▶ **EXERCISE GOAL**:
Go to the line in the entries below that holds "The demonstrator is" and repeat exactly from there through the line that holds "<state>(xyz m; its", inclusive.

▶ **DATA TO USE**:

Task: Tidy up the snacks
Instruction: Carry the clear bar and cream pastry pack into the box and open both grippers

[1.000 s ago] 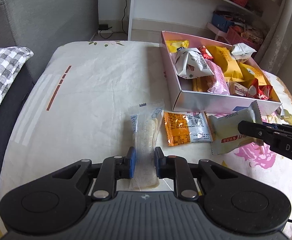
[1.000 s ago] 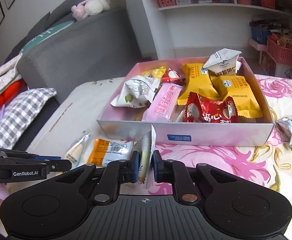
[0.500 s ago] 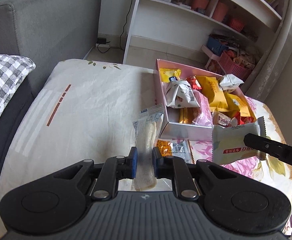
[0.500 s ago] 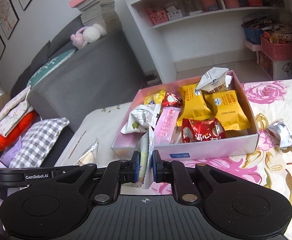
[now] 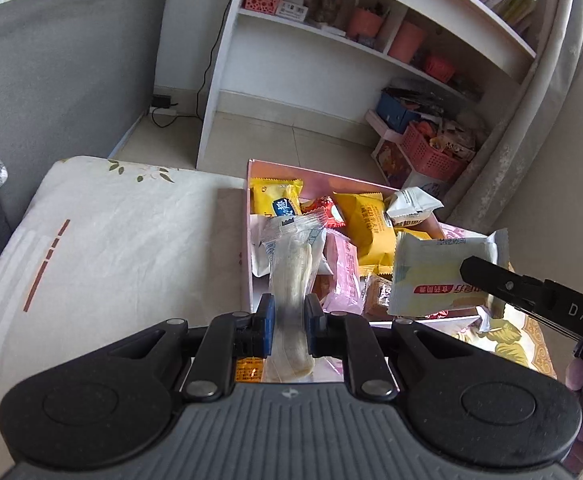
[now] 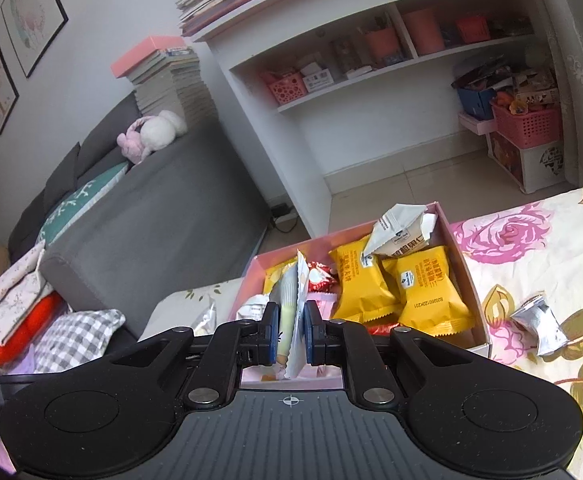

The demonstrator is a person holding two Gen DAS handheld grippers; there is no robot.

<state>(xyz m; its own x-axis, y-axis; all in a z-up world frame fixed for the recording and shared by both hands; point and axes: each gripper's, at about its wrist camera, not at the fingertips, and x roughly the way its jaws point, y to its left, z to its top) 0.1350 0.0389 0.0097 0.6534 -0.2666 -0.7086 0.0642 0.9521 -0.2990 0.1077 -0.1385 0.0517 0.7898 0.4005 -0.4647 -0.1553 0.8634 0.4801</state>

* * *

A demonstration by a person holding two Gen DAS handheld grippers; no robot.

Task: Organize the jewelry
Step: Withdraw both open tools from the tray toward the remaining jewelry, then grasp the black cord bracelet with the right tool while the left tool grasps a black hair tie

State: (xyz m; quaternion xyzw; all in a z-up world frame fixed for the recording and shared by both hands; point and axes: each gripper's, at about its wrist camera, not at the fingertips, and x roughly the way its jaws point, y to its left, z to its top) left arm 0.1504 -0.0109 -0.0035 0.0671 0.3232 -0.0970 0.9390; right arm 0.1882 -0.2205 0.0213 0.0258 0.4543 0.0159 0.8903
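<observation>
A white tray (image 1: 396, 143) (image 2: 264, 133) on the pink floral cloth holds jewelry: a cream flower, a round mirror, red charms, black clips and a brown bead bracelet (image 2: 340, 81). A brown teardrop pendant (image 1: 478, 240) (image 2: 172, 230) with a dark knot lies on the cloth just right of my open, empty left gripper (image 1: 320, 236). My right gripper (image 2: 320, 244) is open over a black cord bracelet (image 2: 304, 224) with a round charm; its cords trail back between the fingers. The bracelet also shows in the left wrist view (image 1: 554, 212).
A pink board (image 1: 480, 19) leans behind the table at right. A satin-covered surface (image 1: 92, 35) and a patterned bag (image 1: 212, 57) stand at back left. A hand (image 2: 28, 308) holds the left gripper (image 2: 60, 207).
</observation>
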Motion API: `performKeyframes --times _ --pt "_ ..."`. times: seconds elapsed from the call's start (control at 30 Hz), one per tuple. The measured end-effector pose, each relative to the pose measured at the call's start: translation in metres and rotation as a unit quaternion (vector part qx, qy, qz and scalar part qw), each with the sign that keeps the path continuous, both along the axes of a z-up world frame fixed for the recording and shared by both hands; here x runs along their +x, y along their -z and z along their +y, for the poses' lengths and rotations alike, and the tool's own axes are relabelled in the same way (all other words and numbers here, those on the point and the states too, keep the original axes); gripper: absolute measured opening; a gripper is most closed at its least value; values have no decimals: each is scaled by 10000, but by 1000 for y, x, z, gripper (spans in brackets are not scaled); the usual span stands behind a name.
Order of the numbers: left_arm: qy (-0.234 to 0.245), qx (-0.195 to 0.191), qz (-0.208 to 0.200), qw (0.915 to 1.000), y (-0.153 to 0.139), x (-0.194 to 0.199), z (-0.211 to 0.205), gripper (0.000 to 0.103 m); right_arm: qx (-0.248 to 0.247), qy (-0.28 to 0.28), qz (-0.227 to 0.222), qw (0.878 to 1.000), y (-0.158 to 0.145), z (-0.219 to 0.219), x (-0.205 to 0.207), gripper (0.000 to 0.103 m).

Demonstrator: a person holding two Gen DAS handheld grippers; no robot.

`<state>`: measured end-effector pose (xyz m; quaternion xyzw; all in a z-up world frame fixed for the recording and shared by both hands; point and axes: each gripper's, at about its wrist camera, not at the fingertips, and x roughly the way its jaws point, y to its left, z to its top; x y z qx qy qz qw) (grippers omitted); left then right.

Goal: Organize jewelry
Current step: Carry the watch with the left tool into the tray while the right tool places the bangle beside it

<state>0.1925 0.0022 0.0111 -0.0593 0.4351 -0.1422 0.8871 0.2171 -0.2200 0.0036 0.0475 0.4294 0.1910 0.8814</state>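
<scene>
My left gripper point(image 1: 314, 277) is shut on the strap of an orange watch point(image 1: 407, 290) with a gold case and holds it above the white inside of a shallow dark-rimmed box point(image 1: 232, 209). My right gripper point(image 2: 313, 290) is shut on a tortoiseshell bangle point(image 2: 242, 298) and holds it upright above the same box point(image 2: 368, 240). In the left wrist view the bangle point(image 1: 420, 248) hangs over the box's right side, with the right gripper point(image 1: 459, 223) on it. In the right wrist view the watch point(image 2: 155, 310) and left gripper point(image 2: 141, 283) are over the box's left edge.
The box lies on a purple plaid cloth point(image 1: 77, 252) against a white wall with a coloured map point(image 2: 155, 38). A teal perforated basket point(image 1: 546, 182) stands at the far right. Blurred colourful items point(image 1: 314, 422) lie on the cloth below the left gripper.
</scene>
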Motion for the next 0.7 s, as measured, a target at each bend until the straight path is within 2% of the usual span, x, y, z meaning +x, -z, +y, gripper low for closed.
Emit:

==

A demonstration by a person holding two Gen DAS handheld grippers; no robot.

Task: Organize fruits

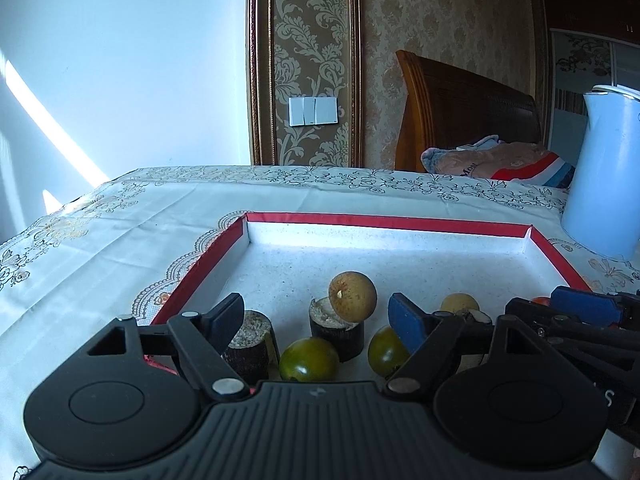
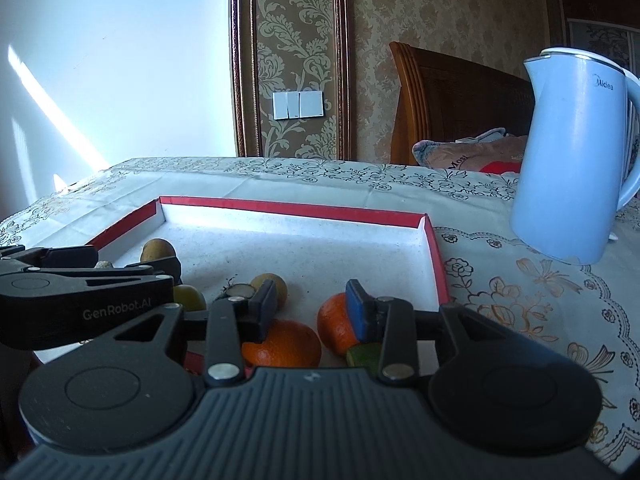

▶ **COMPLETED TASK**:
The demonstrator is a person holding two Gen DAS handheld grippers; there is no robot.

<state>(xyz m; its own x-axis, y-axis; all in a z-up world frame fixed for the recording and shared by both hands; point and axes: each gripper's, at about its wrist camera, not at the fingertips, and x roughly the way its jaws point, y to its left, z to its top) 0.1350 0.0389 0.0097 0.6534 -0.2666 -0.7086 0.0642 0.9521 -0.2990 0.1077 -0.1385 0.0517 0.7898 0.4005 -0.4647 -0.1553 0.8634 0.4801</state>

The answer is finished.